_REQUIRED ACTION_
For this exercise, set down all the records exactly as given.

____

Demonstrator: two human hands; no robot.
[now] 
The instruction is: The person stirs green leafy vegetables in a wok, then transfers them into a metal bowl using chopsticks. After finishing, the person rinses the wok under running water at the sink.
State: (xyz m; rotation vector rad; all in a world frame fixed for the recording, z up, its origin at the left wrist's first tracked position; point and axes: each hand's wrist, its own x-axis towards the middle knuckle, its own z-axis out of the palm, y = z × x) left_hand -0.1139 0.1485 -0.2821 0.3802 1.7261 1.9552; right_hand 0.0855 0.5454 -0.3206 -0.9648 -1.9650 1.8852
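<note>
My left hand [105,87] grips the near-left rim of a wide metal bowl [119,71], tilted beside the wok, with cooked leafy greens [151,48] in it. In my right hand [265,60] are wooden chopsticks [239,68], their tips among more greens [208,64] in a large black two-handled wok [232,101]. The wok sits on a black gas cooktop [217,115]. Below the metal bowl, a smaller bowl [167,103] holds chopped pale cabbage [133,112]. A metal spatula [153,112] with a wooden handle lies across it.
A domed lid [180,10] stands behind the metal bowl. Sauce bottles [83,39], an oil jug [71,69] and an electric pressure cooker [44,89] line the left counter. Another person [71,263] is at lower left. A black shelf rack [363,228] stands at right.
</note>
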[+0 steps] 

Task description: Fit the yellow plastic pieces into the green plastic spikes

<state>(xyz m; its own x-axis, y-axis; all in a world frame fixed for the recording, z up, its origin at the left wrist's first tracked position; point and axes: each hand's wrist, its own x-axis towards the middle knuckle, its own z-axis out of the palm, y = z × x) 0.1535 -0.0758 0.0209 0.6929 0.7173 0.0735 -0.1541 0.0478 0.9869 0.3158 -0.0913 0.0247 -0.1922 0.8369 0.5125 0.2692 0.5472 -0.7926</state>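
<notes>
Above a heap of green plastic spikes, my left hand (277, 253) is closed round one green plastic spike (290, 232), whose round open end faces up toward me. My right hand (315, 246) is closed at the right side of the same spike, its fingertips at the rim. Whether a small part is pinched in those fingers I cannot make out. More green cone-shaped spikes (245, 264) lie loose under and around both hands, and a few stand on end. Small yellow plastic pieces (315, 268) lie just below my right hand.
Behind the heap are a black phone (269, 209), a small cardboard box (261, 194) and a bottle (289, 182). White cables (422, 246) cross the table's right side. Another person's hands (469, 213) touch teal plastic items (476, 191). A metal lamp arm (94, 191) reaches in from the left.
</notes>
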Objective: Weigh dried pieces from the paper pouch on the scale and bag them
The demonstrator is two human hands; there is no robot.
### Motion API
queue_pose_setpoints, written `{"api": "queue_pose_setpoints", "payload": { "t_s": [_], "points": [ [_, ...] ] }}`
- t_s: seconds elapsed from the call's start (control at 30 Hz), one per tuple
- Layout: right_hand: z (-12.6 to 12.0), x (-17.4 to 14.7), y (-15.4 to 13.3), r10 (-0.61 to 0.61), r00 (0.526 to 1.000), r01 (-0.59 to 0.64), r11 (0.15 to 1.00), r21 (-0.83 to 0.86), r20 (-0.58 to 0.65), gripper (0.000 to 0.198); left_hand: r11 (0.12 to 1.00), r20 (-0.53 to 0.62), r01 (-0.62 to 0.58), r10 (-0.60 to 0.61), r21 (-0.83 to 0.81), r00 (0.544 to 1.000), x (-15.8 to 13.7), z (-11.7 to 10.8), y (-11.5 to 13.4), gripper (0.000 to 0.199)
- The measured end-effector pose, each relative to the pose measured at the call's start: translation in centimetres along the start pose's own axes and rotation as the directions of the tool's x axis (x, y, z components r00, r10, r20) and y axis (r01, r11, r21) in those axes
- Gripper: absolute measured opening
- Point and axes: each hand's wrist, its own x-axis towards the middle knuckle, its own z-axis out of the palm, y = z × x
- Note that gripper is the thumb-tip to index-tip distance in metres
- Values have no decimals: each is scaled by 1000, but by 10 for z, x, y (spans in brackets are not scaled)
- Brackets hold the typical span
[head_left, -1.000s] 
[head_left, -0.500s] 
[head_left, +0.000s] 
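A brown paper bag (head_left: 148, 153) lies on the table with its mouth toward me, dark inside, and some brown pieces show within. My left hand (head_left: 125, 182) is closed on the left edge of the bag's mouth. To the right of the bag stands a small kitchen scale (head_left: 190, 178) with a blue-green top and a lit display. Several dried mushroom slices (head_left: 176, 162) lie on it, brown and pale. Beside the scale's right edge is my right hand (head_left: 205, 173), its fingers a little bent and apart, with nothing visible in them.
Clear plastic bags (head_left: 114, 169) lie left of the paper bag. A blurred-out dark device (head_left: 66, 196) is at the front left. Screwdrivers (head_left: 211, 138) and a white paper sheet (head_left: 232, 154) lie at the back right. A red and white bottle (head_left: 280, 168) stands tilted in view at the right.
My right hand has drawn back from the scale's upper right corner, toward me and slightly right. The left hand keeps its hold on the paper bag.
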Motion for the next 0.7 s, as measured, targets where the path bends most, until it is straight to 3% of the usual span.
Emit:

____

_OUTPUT OF THE EXERCISE_
Demonstrator: two human hands; no robot.
[now] 
The instruction is: The person stirs green leafy vegetables in a wok, then transfers them into a metal bowl using chopsticks. After finishing, the person rinses the wok under running water at the sink.
State: (xyz m; rotation vector rad; all in a world frame fixed for the recording, z up, its origin at the left wrist's first tracked position; point and axes: each hand's wrist, its own x-axis towards the middle knuckle, its own z-axis out of the palm, y = z × x) left_hand -0.1139 0.1485 -0.2821 0.3802 1.7261 1.9552; right_hand 0.0855 0.5454 -0.3206 -0.9648 -1.9650 1.8852
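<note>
My left hand [105,87] grips the near-left rim of a wide metal bowl [119,71], tilted beside the wok, with cooked leafy greens [151,48] in it. In my right hand [265,60] are wooden chopsticks [239,68], their tips among more greens [208,64] in a large black two-handled wok [232,101]. The wok sits on a black gas cooktop [217,115]. Below the metal bowl, a smaller bowl [167,103] holds chopped pale cabbage [133,112]. A metal spatula [153,112] with a wooden handle lies across it.
A domed lid [180,10] stands behind the metal bowl. Sauce bottles [83,39], an oil jug [71,69] and an electric pressure cooker [44,89] line the left counter. Another person [71,263] is at lower left. A black shelf rack [363,228] stands at right.
</note>
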[+0 steps] 

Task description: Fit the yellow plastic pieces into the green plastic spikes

<state>(xyz m; its own x-axis, y-axis; all in a world frame fixed for the recording, z up, its origin at the left wrist's first tracked position; point and axes: each hand's wrist, its own x-axis towards the middle knuckle, its own z-axis out of the palm, y = z × x) 0.1535 -0.0758 0.0209 0.6929 0.7173 0.0735 -0.1541 0.0478 0.9869 0.3158 -0.0913 0.0247 -0.1922 0.8369 0.5125 0.2692 0.5472 -0.7926</state>
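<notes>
Above a heap of green plastic spikes, my left hand (277, 253) is closed round one green plastic spike (290, 232), whose round open end faces up toward me. My right hand (315, 246) is closed at the right side of the same spike, its fingertips at the rim. Whether a small part is pinched in those fingers I cannot make out. More green cone-shaped spikes (245, 264) lie loose under and around both hands, and a few stand on end. Small yellow plastic pieces (315, 268) lie just below my right hand.
Behind the heap are a black phone (269, 209), a small cardboard box (261, 194) and a bottle (289, 182). White cables (422, 246) cross the table's right side. Another person's hands (469, 213) touch teal plastic items (476, 191). A metal lamp arm (94, 191) reaches in from the left.
</notes>
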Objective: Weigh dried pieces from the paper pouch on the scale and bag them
The demonstrator is two human hands; there is no robot.
### Motion API
queue_pose_setpoints, written `{"api": "queue_pose_setpoints", "payload": { "t_s": [_], "points": [ [_, ...] ] }}`
- t_s: seconds elapsed from the call's start (control at 30 Hz), one per tuple
- Layout: right_hand: z (-12.6 to 12.0), x (-17.4 to 14.7), y (-15.4 to 13.3), r10 (-0.61 to 0.61), r00 (0.526 to 1.000), r01 (-0.59 to 0.64), r11 (0.15 to 1.00), r21 (-0.83 to 0.86), r20 (-0.58 to 0.65), gripper (0.000 to 0.198); left_hand: r11 (0.12 to 1.00), r20 (-0.53 to 0.62), r01 (-0.62 to 0.58), r10 (-0.60 to 0.61), r21 (-0.83 to 0.81), r00 (0.544 to 1.000), x (-15.8 to 13.7), z (-11.7 to 10.8), y (-11.5 to 13.4), gripper (0.000 to 0.199)
- The measured end-effector pose, each relative to the pose measured at the call's start: translation in centimetres along the start pose's own axes and rotation as the directions of the tool's x axis (x, y, z components r00, r10, r20) and y axis (r01, r11, r21) in those axes
- Gripper: absolute measured opening
- Point and axes: each hand's wrist, its own x-axis towards the middle knuckle, its own z-axis out of the palm, y = z × x
- Note that gripper is the thumb-tip to index-tip distance in metres
- Values have no decimals: each is scaled by 1000, but by 10 for z, x, y (spans in brackets are not scaled)
- Brackets hold the typical span
[head_left, -1.000s] 
[head_left, -0.500s] 
[head_left, +0.000s] 
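A brown paper bag (head_left: 148, 153) lies on the table with its mouth toward me, dark inside, and some brown pieces show within. My left hand (head_left: 125, 182) is closed on the left edge of the bag's mouth. To the right of the bag stands a small kitchen scale (head_left: 190, 178) with a blue-green top and a lit display. Several dried mushroom slices (head_left: 176, 162) lie on it, brown and pale. Beside the scale's right edge is my right hand (head_left: 205, 173), its fingers a little bent and apart, with nothing visible in them.
Clear plastic bags (head_left: 114, 169) lie left of the paper bag. A blurred-out dark device (head_left: 66, 196) is at the front left. Screwdrivers (head_left: 211, 138) and a white paper sheet (head_left: 232, 154) lie at the back right. A red and white bottle (head_left: 280, 168) stands tilted in view at the right.
My right hand has drawn back from the scale's upper right corner, toward me and slightly right. The left hand keeps its hold on the paper bag.
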Motion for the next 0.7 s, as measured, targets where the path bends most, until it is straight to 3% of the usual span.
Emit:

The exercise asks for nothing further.